From the perspective of the newly disclosed holder of the Fund Annual Report, Niu San appeared in the list of many listed companies, appearing in the list of ETF holders, and some Niu San held an ETF amount of hundreds of millions of yuan.
The fund circle is frequent.As of the end of last year, Yang Zugui became the third largest holder in the Overseas India Internet 30ETF overseasBangalore Investment.
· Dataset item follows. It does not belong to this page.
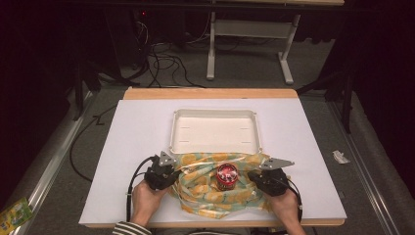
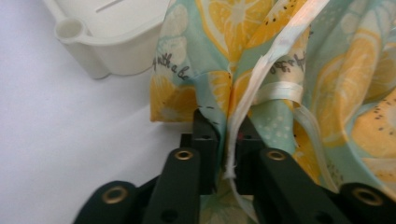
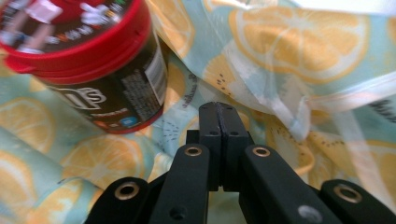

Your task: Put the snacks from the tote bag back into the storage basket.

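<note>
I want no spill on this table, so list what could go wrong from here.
1. The red-lidded jar stands on the rumpled lemon-print cloth; a tug could tip it.
2. The left gripper has only a thin white ribbon between its jaws, which may slip out.
3. The right gripper is shut beside the jar, and could knock it.

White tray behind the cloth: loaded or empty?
Empty. In the high view the white tray shows a bare floor; the red-lidded can stands in front of it on the lemon-print cloth, outside the tray.

Printed cloth bag (image 1: 210,183), glossy jar (image 1: 226,176)
</note>
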Available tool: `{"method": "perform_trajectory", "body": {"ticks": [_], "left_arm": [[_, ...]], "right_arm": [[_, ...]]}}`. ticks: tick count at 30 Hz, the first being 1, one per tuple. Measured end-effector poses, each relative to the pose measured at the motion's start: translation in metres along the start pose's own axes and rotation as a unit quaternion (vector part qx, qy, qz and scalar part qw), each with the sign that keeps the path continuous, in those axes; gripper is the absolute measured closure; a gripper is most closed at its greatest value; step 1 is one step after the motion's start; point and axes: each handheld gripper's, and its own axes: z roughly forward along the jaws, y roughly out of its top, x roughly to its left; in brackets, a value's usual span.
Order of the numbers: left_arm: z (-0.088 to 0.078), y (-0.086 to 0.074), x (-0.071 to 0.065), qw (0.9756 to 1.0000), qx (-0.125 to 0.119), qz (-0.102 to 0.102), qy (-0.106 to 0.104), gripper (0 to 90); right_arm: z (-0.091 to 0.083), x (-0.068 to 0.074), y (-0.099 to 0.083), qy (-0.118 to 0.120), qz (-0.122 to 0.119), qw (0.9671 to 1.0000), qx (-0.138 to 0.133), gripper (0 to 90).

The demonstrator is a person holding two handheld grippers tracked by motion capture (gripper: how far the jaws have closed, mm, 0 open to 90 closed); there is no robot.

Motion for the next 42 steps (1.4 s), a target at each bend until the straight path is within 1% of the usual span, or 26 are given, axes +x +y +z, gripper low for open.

It holds 608 million copies, second only to Barclays Bank and Yifangda Fund-Central Huijin Asset Management Co., Ltd.Single asset management plan for asset management.
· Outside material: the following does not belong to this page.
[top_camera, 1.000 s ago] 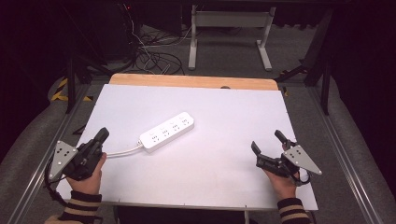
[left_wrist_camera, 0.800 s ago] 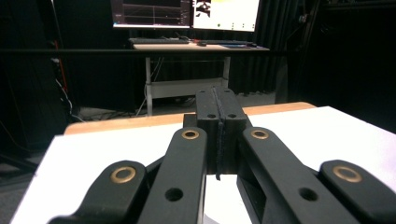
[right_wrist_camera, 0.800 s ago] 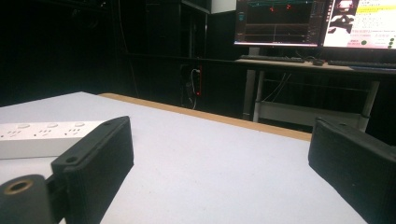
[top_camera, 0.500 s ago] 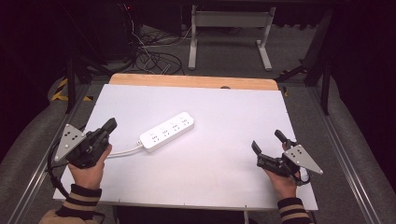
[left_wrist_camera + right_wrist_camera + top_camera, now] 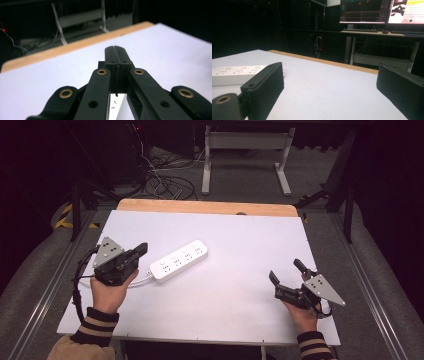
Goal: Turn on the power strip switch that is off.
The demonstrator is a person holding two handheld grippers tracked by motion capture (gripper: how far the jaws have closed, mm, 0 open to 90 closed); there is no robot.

It is worth noting that as of the end of June last year, Yang Zugui held 456 million copies of the overseas India Internet 30ETF, which shows that in the second half of last year, Yang Zugui increased the fund exceeding 150 million copies.
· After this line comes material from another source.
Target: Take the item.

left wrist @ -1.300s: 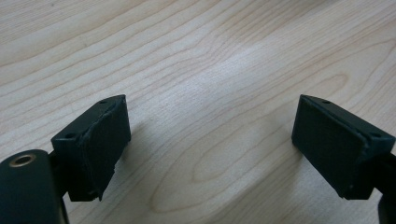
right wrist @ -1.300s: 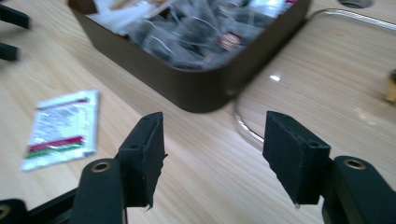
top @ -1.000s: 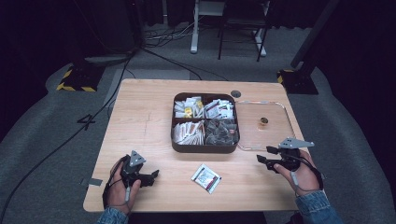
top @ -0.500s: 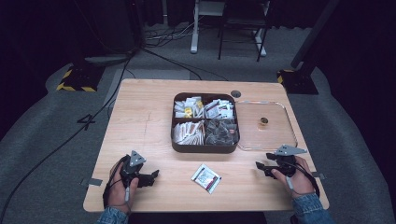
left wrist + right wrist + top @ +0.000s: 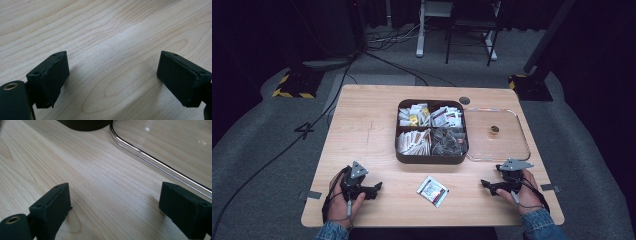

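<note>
1. Resting low on the table (image 5: 362, 125), the left gripper (image 5: 374, 187) gapes wide, empty.
2. The right gripper (image 5: 486, 185), jaws just opened wide, holds nothing.
3. The packet (image 5: 432, 190) lies between them, ready for either.
4. The clear lid (image 5: 497, 135) sits just beyond the right gripper, baring the box (image 5: 432, 159).

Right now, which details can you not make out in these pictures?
- Print on the packet: high view, too small.
- Contents of the box, rear compartments: high view, too small and blurred.
- Small round thing on the clear lid: high view, too small to name.
- Clear lid's far part: right gripper view, cut by the edge.
</note>
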`<state>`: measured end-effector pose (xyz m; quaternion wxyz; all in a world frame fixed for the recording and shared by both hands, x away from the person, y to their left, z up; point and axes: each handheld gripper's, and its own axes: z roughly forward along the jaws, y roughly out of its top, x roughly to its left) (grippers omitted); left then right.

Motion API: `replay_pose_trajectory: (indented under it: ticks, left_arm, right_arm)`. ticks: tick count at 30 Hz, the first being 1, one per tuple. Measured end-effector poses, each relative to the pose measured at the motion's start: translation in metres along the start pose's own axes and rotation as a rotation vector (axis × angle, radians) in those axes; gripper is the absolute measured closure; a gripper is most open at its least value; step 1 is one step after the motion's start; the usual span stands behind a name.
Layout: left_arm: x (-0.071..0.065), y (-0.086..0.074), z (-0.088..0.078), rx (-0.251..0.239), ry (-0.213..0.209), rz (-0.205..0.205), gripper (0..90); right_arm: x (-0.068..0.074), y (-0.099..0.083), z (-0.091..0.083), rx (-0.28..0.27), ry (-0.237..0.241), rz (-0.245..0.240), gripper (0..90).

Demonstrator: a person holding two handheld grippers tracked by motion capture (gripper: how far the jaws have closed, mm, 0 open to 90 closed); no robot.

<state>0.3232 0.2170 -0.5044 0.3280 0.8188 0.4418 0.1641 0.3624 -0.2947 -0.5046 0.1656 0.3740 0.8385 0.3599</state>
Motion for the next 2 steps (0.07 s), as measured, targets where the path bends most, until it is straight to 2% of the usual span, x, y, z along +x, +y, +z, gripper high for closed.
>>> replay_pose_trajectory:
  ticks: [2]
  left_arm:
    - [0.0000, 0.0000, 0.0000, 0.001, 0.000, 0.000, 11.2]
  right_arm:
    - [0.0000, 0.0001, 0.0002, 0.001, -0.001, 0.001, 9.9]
According to regular announcements of listed companies, it can be found that Yang Zugui is a well -known Niu San.Since 2015, his name has appeared on the list of top ten circulation shareholders of listed companies many times.For example, at the end of the first quarter of 2022, Yang Zugui appeared in the top ten circulating shareholders list of (), (), and (), with a total market value of 376 million yuan.However, by the end of the third quarter of 2023, he only released the list of top ten circulation shareholders (), with a position of 1.2681 million shares, with a market value of only 111 million yuan.
Yang Zugui’s public position market value changes, or reflecting that the investment strategy of Niu San is shifting, shifting from stock selection to investment broad -based ETFs.From the perspective of the industry, from the market environment in the past few years, in the market’s overall weak shock market, the probability of successful success in individual stocks has decreased.The performance of active funds is equally poor, and some cattle began to adjust their strategies to buy passive fund products.Bangalore Stock Exchange
Another Niu Sanshi and Heping Buy Cathay Securities ETF.As of the end of last year, the seventh largest holder of the ETF of the Division and Pingzhitai Securities held a share of 281 million copies.
However, Zhou San Zhou Lei, who has always fell in love with Cathay Pacific Securities ETF, has quietly withdrawn from the top ten holders of the fund, and has greatly reduced the fund in the second half of last year.Judging from the origin of Zhou Lei and Cathay Securities ETF, in the first half of 2021, Zhou Lei began to largely buy Cathay Securities ETF. As of the end of June 2021, he held 237 million Cathay Securities ETF.Since then, Zhou Lei has increased all the way. As of the end of 2022, Zhou Lei held 456 million Cathay Securities ETF.
As of the end of June 2023, Zhou Lei held 427 million Cathay Securities ETF. By the end of last year, Zhou Lei had withdrawn from the top ten holders of the fund. Through calculationsEssenceFrom the market trend, from July 3, 2023 to August 10, 2023, Cathay Securities ETF rose more than 22%.(For details, please refer to this newspaper’s previous report "Niu San Big Turn")
Deng Xiaofeng, Feng Liu, Dong Chengfei, there are big moves
With the release of the annual report of the listed company, the additional path of many private equity bosses was exposed.According to statistics from the Private Equity Ranking Network, as of April 3, a total of 71 private equity of 10 billion yuan appeared in the list of the top ten circulation shareholders of 71 listed companies at the end of 2023. The total market value of over 60 billion yuan.
From the perspective of the increase, the high dividend dividend sector and the technology sector are favored by head institutions.For example, Deng Xiaofeng, a well -known fund manager of Gaoyi Assets, made new entrances () in the fourth quarter of last year, and added positions (); Feng Liu made new entry () in the same period, and added positions ().science and technology.Insiders believe that under the background of A -share valuation in the historical bottom area, the pace of dividend of listed companies, and the continuous achievement of technological breakthroughs in the field of science and technology, the "barbell strategy" mainly based on bonus and technology stocks is a better choice.